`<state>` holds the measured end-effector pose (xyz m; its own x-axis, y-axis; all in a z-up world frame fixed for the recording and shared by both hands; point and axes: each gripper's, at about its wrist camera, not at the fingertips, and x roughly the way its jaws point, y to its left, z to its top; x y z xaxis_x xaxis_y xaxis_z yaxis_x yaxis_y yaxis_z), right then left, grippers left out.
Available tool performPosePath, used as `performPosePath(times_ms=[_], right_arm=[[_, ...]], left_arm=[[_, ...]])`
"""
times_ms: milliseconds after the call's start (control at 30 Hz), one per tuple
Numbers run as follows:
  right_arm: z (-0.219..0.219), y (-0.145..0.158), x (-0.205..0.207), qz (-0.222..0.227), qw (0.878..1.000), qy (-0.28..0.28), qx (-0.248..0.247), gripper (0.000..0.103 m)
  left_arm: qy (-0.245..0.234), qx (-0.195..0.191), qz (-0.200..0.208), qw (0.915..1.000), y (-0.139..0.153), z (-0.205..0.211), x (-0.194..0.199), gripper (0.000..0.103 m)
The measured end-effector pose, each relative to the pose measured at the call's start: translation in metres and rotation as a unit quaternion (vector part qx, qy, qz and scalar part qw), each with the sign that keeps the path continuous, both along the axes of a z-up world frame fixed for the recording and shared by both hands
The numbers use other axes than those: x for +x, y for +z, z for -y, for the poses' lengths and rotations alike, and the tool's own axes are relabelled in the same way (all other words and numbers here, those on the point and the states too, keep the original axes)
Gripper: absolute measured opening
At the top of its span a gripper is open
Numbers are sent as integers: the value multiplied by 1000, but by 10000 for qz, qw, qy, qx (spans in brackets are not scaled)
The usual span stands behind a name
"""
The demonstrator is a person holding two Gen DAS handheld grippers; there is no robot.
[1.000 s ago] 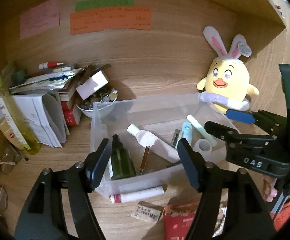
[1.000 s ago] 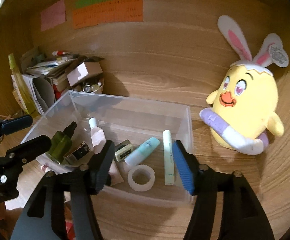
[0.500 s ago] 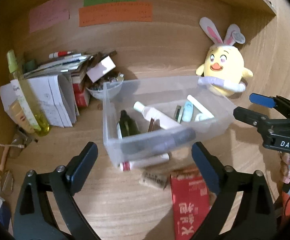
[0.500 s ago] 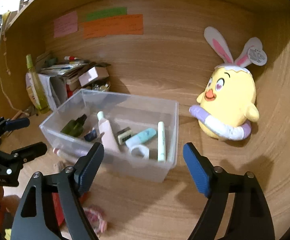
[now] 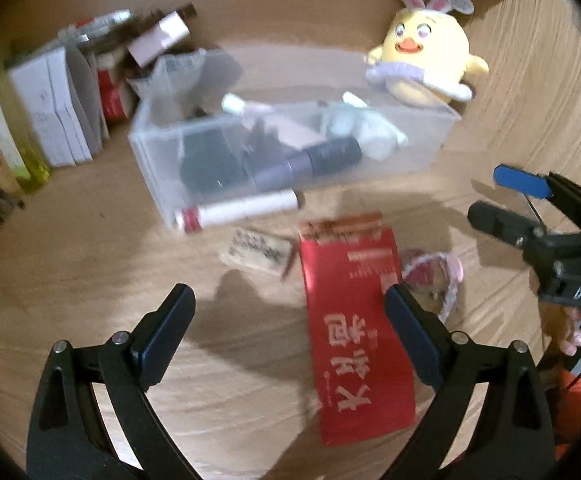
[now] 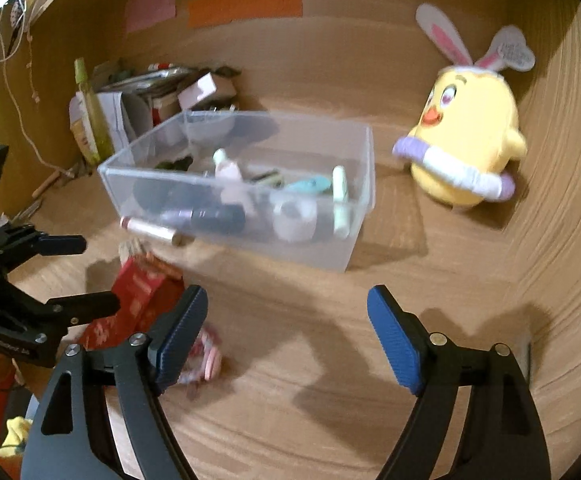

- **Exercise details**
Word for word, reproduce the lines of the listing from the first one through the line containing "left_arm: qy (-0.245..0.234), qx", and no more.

- **Solution to this task**
`<state>` holds the measured end-effector pose (xyz m; its own x-axis, y-axis; all in a z-up world frame fixed for the recording and shared by both hands; point and axes: each gripper's, at about its wrist camera, not at the fingertips, and x roughly the way its jaws point, y to its left, z to its top; x y z xaxis_x xaxis_y xaxis_z yaxis_x yaxis_y yaxis_z), right then left, grippers left out.
Available tool performPosePath, used as `performPosePath(times_ms=[_], right_arm=[[_, ...]], left_arm=[[_, ...]])`
"""
times_ms: milliseconds after the call's start (control at 30 Hz), one per tuple
Numbers run as follows:
  right_arm: z (-0.219..0.219), y (-0.145..0.158), x (-0.205..0.207), qz (-0.222..0.227), qw (0.878..1.000), qy (-0.28..0.28), qx (-0.248..0.247), gripper (0.000..0.103 m)
  left_arm: qy (-0.245..0.234), qx (-0.195..0.191), qz (-0.200..0.208), qw (0.915..1.000), y (-0.139..0.153), z (-0.205..0.211), x (-0.194..0.199), gripper (0.000..0.103 m)

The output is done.